Wo ist Wilma?

Immer wieder hängen Zettel wie diese in der Stadt. Nur mit viel Glück erfahren die Tierhalter in Hamburg, was mit ihren Haustieren geschehen ist. Foto: sl

Wenn in Hamburg Haustiere überfahren werden, haben die Tierhalter kaum Chancen, davon zu erfahren

Es ist der Horror für jeden Tierhalter: Plötzlich sind Hund oder Katze verschwunden. Es wird gerufen, gesucht und gehofft. Zettel werden in der Nachbarschaft aufgehängt. Tierheime, Tierärzte und Polizei mit Anrufen bombardiert.

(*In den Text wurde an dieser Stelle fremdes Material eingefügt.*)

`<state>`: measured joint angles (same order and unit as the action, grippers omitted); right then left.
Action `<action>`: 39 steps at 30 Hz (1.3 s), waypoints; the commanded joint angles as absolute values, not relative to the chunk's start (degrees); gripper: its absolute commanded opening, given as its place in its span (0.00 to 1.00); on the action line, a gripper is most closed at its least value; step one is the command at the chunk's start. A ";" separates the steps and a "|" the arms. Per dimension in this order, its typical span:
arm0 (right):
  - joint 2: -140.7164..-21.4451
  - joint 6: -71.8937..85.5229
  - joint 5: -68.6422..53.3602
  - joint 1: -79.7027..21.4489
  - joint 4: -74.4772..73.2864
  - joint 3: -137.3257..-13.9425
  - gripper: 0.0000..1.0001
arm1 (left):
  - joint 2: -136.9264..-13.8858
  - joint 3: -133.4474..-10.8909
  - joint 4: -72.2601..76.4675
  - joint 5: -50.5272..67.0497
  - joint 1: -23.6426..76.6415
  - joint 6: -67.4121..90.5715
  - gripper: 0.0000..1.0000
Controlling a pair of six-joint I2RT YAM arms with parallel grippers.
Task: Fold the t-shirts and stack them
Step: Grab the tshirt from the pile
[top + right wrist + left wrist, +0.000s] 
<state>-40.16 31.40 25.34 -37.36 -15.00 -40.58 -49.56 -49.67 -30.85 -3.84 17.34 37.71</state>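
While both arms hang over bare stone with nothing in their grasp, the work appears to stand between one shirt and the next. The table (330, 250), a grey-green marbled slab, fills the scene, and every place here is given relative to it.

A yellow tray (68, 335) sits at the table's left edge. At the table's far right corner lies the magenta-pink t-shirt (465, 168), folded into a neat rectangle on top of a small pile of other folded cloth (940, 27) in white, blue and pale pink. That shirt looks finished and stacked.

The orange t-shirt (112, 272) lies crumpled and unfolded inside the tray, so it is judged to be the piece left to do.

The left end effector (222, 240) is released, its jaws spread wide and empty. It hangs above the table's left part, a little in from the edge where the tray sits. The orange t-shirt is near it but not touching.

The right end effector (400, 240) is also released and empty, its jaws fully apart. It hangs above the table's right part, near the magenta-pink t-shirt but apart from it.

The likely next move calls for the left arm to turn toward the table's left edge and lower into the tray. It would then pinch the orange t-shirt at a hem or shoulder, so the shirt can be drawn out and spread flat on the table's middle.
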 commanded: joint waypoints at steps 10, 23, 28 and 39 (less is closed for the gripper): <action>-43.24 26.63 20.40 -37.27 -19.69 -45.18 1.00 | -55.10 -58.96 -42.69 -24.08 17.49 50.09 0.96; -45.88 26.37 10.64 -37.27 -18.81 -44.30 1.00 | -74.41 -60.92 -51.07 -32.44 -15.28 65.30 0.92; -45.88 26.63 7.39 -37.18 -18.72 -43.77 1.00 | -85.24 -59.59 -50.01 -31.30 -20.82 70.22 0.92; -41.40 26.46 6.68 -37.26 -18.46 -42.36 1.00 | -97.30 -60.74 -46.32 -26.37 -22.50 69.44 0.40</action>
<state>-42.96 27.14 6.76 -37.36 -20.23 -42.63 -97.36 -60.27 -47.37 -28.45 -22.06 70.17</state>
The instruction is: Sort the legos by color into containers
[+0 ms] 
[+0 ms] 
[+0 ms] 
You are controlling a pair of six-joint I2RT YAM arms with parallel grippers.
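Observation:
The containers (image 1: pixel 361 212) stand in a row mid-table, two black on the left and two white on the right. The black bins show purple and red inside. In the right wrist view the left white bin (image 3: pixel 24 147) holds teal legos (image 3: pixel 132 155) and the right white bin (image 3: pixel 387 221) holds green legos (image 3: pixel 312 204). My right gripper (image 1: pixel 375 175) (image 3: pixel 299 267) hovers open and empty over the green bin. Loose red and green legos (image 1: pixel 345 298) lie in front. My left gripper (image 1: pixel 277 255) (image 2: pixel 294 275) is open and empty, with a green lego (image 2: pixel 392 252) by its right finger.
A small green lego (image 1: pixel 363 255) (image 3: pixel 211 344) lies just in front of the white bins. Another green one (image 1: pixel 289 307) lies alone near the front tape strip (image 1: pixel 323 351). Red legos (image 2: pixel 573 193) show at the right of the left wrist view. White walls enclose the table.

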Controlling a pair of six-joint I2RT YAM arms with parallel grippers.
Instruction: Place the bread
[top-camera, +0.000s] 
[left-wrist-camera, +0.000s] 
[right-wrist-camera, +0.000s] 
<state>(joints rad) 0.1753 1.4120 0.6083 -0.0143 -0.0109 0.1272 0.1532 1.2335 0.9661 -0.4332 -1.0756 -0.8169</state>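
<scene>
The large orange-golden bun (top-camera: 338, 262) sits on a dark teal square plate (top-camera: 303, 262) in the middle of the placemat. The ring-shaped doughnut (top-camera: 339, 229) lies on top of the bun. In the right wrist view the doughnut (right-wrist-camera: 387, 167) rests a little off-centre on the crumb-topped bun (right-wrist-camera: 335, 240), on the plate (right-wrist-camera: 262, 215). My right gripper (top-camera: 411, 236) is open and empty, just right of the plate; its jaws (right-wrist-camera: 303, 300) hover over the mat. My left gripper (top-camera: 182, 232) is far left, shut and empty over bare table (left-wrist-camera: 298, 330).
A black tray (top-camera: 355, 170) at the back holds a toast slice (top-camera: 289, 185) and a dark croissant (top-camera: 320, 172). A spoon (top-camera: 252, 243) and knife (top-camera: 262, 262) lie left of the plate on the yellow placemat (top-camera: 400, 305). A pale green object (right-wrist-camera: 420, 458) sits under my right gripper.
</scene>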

Eine reelle Chance, die Tiere wieder zurück zu bekommen, haben die Besitzer, die ihr Tier haben chippen lassen. „Bei uns sind rund vier Millionen Tiere registriert“, sagt Marie-Christin Gronau, Pressesprecherin bei Tasso, einem Verein, der europaweit Tiere registriert. „Jedes Jahr werden in Deutschland etwa 105.000 Tiere als vermisst gemeldet – rund 50.000 können anhand des Chips identifiziert und zu ihren Besitzern zurück vermitteln werden.“

Doch was passiert, wenn das Tier im Straßenverkehr ums Leben gekommen ist? In Hamburg holt die Polizei so ein Tier ab und lässt es vom Amt für Hygiene fachgerecht entsorgen. Der Tierbesitzer bekommt davon nichts mit. Ein Lesegerät, um nachzusehen, ob das Tier gechippt ist, hat die Hamburger Polizei nicht. „Das ist auch nicht geplant“, sagt Polizeisprecherin Karina Sadowsky.

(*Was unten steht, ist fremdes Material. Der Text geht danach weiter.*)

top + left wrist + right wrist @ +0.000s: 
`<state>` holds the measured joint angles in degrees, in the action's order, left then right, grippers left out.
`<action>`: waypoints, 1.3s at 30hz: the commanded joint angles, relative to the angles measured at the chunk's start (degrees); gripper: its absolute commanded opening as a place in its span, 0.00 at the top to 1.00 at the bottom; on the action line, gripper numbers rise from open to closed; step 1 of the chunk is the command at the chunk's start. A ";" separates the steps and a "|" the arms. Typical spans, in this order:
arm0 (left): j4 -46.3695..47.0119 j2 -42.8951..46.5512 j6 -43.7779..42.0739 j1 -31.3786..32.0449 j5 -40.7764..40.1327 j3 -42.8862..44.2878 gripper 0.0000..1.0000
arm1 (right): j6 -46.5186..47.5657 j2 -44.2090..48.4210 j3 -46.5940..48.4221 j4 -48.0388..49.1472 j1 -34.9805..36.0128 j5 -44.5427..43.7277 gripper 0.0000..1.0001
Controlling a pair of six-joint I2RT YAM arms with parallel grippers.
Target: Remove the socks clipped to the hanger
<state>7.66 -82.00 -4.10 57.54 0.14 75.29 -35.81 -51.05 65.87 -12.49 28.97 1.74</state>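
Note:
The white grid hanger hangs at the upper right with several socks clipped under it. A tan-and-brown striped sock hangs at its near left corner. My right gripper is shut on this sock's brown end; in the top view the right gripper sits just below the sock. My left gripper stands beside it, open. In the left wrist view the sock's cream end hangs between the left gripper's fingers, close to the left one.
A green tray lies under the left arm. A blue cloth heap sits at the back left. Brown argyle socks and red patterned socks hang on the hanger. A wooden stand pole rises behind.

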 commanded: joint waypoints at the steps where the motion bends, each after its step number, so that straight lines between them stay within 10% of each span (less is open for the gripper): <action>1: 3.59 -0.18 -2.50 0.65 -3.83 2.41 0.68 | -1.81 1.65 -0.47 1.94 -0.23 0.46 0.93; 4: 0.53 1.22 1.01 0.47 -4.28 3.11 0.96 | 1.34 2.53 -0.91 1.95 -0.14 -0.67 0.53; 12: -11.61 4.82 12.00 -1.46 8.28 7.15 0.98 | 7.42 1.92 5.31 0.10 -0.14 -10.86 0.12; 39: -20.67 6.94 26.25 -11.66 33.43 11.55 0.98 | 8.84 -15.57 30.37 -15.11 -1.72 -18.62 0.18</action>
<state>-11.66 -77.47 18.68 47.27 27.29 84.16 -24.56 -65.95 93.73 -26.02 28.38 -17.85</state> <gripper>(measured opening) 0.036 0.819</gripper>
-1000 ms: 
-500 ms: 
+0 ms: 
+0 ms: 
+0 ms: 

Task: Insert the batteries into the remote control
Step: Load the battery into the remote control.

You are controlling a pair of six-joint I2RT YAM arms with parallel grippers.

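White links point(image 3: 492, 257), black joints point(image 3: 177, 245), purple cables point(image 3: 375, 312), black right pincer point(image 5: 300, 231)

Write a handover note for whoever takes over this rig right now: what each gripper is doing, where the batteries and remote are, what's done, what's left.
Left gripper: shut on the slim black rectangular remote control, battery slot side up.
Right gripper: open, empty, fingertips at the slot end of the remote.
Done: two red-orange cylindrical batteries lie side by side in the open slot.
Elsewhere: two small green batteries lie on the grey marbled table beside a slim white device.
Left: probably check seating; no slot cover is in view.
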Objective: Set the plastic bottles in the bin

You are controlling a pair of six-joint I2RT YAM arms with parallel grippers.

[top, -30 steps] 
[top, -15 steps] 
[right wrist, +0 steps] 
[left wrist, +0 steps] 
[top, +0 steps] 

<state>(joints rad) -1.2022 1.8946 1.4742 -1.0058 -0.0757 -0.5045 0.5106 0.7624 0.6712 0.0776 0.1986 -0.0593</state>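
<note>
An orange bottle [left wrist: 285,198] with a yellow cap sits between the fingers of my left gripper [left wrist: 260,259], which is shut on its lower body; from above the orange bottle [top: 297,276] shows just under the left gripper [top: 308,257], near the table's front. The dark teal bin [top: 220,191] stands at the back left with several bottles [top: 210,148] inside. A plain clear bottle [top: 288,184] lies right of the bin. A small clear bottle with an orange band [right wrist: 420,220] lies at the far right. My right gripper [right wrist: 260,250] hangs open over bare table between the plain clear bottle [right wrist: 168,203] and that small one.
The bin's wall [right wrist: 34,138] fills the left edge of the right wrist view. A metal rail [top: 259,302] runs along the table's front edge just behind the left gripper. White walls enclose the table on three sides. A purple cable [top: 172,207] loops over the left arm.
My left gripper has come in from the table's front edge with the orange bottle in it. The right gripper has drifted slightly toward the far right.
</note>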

Pures Glück im Unglück hatte Wochenblatt-Leserin Eva Meyer, die ihre Katze vermisste. „Ich habe im ganzen Viertel Zettel aufgehängt. Eine Nachbarin rief daraufhin an und erzählte dass eine Katze vor ihrer Tür überfahren und anschließend von der Polizei abgeholt wurde. Ich hatte schon dreimal bei der Polizei angerufen. Von einer toten Katze hat mir niemand etwas gesagt. Aber mit der Information der Nachbarin konnte ich gezielt nachfragen, und tatsächlich lag „Wilma“ noch dort in einem Mülleimer. Ich konnte sie abholen und im Garten beerdigen. Das war zwar furchtbar, aber ich weiß wenigstens, wo sie ist“, berichtet sie.

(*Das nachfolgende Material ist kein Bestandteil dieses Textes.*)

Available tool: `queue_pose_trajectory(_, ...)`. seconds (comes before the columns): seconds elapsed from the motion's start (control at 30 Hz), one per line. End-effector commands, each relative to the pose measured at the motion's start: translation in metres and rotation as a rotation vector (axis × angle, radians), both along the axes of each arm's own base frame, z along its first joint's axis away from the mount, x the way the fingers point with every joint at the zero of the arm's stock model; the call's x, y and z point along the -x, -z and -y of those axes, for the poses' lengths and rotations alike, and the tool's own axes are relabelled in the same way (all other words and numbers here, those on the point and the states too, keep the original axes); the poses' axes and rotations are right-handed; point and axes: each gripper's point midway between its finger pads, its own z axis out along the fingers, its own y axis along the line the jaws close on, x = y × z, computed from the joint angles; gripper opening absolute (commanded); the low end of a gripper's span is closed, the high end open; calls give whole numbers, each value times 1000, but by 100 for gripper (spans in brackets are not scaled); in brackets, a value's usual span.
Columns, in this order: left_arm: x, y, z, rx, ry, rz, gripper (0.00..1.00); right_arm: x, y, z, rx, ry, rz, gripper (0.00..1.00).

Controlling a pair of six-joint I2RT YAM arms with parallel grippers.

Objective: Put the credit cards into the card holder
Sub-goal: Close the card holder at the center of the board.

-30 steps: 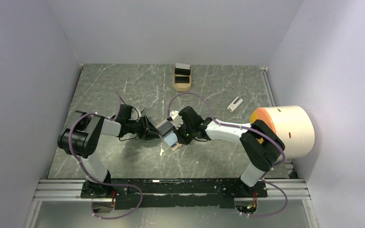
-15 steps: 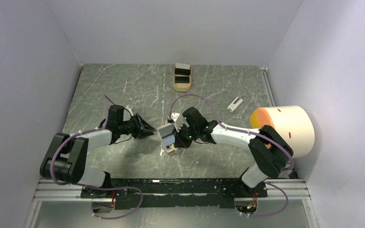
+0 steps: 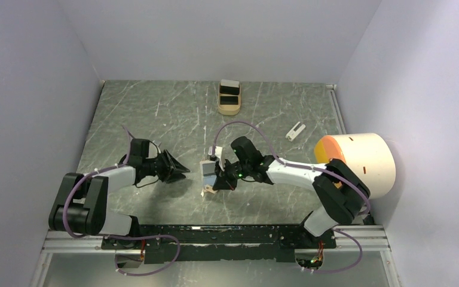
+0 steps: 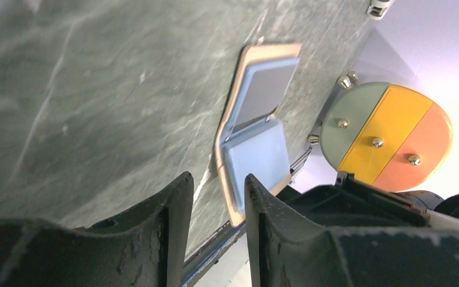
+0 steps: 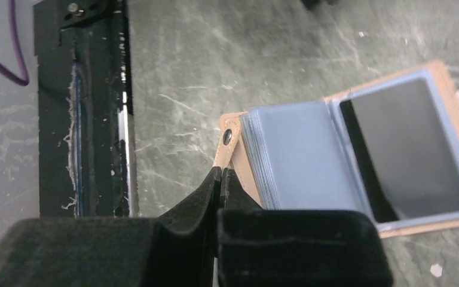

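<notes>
The card holder (image 5: 311, 161) lies open on the table (image 3: 155, 113), a dark green slab veined with pale streaks like marble. It sits in the middle of the table, between the two arms. Its outer skin is tan and leather-like with rounded corners. Inside are smooth, bluish-grey pockets stacked in thin leaves. A black card (image 5: 406, 155), flat and glossy, sits in the pocket of the leaf furthest from the right gripper (image 5: 221, 173).

That gripper's matte black fingers are pinched together on the card holder's small tan tab (image 5: 228, 143), just below its round metal snap. In the top view the near edge of the holder looks raised off the stone, though how far it is lifted cannot be told.

The left gripper (image 4: 216, 179) sits low over the table just to the left of the holder, apart from it. Its scuffed black fingers are parted by a narrow gap and hold nothing.

At the far edge stands an oblong tan tray (image 3: 229, 107) with rounded ends, holding more cards (image 3: 229, 89), one pale and one black. A small white forked piece (image 3: 296, 130) lies to the right. Beyond it lies a large cream cylinder (image 3: 364, 161) on its side. Its flat end is banded grey, yellow and orange and studded with metal bolts.
</notes>
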Motion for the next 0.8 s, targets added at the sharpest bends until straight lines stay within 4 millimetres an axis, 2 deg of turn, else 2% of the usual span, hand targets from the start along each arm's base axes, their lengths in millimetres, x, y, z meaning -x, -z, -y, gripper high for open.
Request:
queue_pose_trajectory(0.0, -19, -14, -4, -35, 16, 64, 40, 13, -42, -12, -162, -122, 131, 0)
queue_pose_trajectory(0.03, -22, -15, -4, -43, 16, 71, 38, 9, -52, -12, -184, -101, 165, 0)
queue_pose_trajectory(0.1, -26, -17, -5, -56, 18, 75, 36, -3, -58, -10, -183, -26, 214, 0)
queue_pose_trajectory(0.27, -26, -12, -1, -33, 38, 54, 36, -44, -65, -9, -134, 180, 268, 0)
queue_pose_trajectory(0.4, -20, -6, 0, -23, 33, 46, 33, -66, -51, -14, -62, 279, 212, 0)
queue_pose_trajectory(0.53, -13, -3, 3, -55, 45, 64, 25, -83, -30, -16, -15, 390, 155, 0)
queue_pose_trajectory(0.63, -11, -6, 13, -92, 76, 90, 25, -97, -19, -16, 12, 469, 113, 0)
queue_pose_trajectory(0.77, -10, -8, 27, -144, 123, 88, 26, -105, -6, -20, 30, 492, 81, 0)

Eine Lösung für dieses Dilemma hat bisher in Deutschland nur die Stadt München gefunden. Hier hat die Stadtverwaltung einen Vertrag mit einem Tierkrematorium namens „Tiertrauer“ geschlossen. Wird in München ein Haustier tot aufgefunden, bringt die Polizei den Kadaver zu Tiertrauer. Die haben ein Lesegerät und informieren Tasso, die wiederum die Besitzer benachrichtigen. Wer will, kann sein Tier ohne jede Kosten dort abholen. Wer mag, kann es dort auch einäschern lassen – das kostet allerdings Geld. „Wir machen das seit elf Jahren“, sagt Tiertrauermitarbeiter und Ideengeber Günter Damaske. „Natürlich ist diese Aktion für uns auch Werbung. Aber es muss ja niemand sein Tier bei uns einäschern lassen.“



Info: Haustiere dürfen laut Behörde für Gesundheit und Verbraucherschutz (BGV) im eigenen Garten beerdigt werden. Allerdings nur einzelne Körper von eigenen Tieren auf dem eigenen Grundstück. Keinesfalls in einem Wasserschutzgebiet und nicht in unmittelbarer Nähe von öffentlichen Wegen und Plätzen. Außerdem müssen die toten Tiere mit einer mindestens 50 Zentimeter dicken Erdschicht bedeckt sein.